The Great Wall of the Qin Dynasty (the First Empire) | History
Great Wall History

The Great Wall of the Qin Dynasty

In 221 B.C., King Qin Shihuang defeated the other States, unified the whole China, and established the Qin Dynasty, also knowns as the First Empire, the first centralized empire in China. A long-time division by feudal lords ended.

The territory of the Qin Dynasty enlarged greatly, with its north border extending to present east Liaoning Province, Yinshan Mountains and the Great Bend of the Yellow River, the east border to the sea, the west to now Qinhai Province and the Gansu Plateau, and South to now Guangdong and Guangxi Province. The Qin Dynasty abolished other characters, laws and metrologies. To eradicate the influence of division left by the warring states, it replaced the enfeoffment with prefectures and counties and torn down the walls and embankments that blocked connections.

Hun, one old minority nationality from the north of China, began to thrive in the late Warring States War Period. When the Yan and Zhao States were falling off, Hun invaded them and bit by bit occupied large patches of land in the Great Bend area of the Yellow River. Hun migrated with seasons and based their agriculture mainly on collecting plants and hunting. This tradition made their troopers fast, depending on which the Huns looted labors and wealth on Qin's border. Hun damaged farming work and setting the north border of the Qin Dynasty unrest.

To solve the border trouble, Qin Shihuang appointed General Meng Tian for garrisoning troops on the north. In 215 B.C., Meng Tian led an army numbered 3,000,000 and assaulted Hun successfully.

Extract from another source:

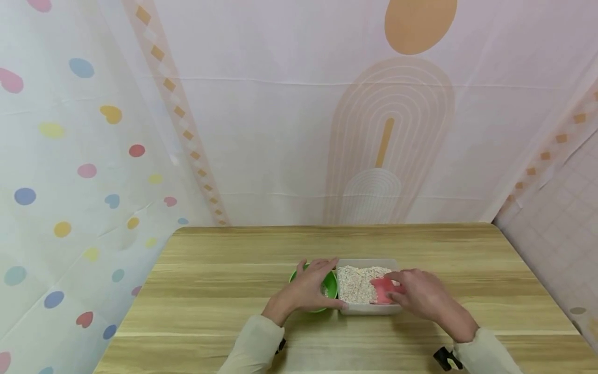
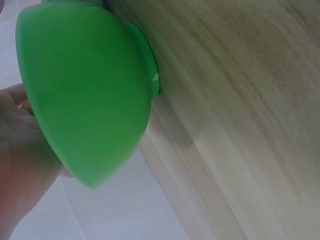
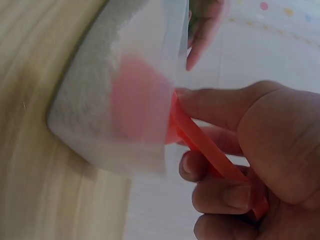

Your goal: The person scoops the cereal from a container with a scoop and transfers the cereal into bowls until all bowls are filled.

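Observation:
A translucent white plastic container (image 1: 374, 310) of pale oat-like flakes (image 1: 357, 285) stands on the table. My right hand (image 1: 422, 294) grips the handle of a red scoop (image 3: 202, 145), thumb along its top and fingers curled under. The scoop's head lies in the flakes at the container's right end, showing pink through the wall in the right wrist view. A green bowl (image 2: 85, 90) stands against the container's left side. Over the bowl reaches my left hand (image 1: 310, 287), its thumb and index finger at the container's near and far left corners. It hides much of the bowl.
The wood-grain table (image 1: 224, 275) carries the bowl and container near its middle. A patterned cloth (image 1: 271, 130) hangs behind the table's back edge, and a dotted cloth (image 1: 93, 208) hangs along the left. Black wrist straps show under both sleeves.

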The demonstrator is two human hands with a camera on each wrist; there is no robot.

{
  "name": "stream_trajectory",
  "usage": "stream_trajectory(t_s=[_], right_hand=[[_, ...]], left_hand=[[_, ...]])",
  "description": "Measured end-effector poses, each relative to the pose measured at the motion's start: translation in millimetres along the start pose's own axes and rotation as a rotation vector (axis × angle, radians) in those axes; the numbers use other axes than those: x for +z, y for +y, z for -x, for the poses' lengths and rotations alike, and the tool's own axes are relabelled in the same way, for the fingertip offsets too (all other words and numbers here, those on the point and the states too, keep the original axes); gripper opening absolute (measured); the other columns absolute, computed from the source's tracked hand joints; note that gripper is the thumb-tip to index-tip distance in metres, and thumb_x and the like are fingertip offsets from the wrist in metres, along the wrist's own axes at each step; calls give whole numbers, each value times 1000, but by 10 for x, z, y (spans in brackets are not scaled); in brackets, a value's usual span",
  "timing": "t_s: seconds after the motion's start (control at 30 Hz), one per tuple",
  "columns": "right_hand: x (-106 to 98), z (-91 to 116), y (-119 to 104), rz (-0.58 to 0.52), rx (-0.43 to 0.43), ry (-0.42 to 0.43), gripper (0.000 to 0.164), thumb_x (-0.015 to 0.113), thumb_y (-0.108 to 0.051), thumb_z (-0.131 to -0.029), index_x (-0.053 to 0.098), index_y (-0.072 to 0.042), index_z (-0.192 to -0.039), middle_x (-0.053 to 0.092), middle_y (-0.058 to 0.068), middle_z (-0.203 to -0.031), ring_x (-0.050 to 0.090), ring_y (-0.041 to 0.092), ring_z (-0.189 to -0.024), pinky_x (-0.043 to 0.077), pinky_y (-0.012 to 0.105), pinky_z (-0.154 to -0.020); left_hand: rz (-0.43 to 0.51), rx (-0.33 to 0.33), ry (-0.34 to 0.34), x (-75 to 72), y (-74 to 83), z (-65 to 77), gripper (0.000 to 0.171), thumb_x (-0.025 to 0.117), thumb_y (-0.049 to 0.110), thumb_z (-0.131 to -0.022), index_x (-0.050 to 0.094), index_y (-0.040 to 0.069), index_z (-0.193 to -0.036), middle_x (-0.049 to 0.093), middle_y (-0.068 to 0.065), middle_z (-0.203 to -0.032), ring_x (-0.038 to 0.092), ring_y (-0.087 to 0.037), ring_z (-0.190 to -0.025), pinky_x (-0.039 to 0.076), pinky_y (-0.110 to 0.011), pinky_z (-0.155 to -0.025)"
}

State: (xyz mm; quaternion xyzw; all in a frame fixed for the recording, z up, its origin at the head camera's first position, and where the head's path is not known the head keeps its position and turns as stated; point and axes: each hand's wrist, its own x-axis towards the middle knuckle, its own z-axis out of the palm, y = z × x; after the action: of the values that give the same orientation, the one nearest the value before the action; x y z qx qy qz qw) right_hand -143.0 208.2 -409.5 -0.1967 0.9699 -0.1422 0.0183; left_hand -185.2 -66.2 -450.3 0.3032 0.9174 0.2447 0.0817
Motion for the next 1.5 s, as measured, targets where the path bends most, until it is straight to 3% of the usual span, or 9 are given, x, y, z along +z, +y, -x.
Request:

The battle returned present the south area of the Great Bend of the Yellow River of Southwest of Mongolia Province. Moreover, he swept crossed the Yellow River and took up present Linhe County, the Yinshan Mountains and the area north to the Wujiahe River, and set in these places 44 counties. The war forced Hun out of the Wall of Zhao and eliminated its threat over the Qin Dynasty.

Qin Shihuang later found that the walls of the Yan, Zhao and ex-Qin States were disconnected from each other and could hardly stop enemies from breaking in again. So in the year 215 B.C., he ordered to link up these three walls. The weather-beaten parts were also reconstructed and new parts were added in some places. The labors for this construction numbered 2,000,000, made up of the army under the command of Meng Tian, confiscated labors, captives of war and the guilty people against laws of that time. The whole construction lasted for 10 years.

The finished wall extended further at the north end as the territory of the Qin Dynasty in the north had expanded. The wall started at Lintao, i.e. Minxian County now, went eastward to now Guyuan of Ningxia Hui Autonomous Region, met the Wall of the Zhao State that ran eastward from Gaoque of the Great Bend of the Yellow River, went on and crossed the Yellow River, entered now north Shanxi and Hebei Province, ran the rest part of the Wall of the Zhao State and headed on along the north branch of Yanshan Mountain, passed by way of the five counties of Shangu, Yuyang, Right Beiping, West Liao and East Liao, and finally arrived at Jieshishan Mountain near the Datongjiang River of Pyongyang, Korea. This wall was longer than and lay slightly north to the Great Wall we see today, which was built by the Ming Dynasty about 1,500 years after.

Since the Liberation of China, the Chinese government has launched several investigations on the Great Wall of the Qin Dynasty along the route that passed by Minxian County of Gansu Province, Langyashan Couty, Yanshan Mountain, Chifeng of Hebei Province till entering into Jilin Province. The relics of the wall can still be seen scattered along the route. Some parts relatively well preserved are about five or six meters high, made of blocks of mud or stone of the local resources.